Task details:
Scan the lines below for the string "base". Reply with how many match, and no other words.

Supplied information:
═══

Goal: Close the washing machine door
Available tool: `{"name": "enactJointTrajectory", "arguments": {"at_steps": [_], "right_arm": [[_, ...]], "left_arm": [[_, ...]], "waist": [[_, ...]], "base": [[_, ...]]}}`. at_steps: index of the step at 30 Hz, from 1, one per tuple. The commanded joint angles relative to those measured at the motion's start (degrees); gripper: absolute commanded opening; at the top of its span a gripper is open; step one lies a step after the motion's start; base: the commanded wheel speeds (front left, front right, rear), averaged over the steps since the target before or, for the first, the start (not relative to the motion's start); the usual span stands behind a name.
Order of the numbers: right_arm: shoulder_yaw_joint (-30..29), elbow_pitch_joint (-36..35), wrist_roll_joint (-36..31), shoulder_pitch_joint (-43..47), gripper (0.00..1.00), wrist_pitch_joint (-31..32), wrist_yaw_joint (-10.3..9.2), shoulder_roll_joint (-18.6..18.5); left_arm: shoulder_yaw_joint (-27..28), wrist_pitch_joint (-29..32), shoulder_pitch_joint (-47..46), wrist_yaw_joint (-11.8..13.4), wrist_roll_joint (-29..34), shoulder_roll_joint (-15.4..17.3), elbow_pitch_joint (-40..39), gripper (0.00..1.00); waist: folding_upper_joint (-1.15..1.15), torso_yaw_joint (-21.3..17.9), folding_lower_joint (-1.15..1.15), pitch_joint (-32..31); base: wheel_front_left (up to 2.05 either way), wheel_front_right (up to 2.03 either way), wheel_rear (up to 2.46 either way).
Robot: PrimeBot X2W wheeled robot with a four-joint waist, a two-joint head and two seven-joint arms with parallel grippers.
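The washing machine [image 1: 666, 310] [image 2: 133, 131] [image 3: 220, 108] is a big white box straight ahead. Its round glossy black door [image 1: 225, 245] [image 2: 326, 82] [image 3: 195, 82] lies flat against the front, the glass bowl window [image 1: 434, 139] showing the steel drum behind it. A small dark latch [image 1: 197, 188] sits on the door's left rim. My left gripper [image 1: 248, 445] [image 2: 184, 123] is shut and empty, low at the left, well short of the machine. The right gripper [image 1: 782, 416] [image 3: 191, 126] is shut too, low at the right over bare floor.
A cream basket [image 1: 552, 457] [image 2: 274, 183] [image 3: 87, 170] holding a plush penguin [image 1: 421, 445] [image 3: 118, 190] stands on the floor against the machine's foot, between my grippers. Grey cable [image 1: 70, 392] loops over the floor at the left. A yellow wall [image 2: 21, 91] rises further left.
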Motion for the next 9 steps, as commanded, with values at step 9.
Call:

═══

Exercise result:
2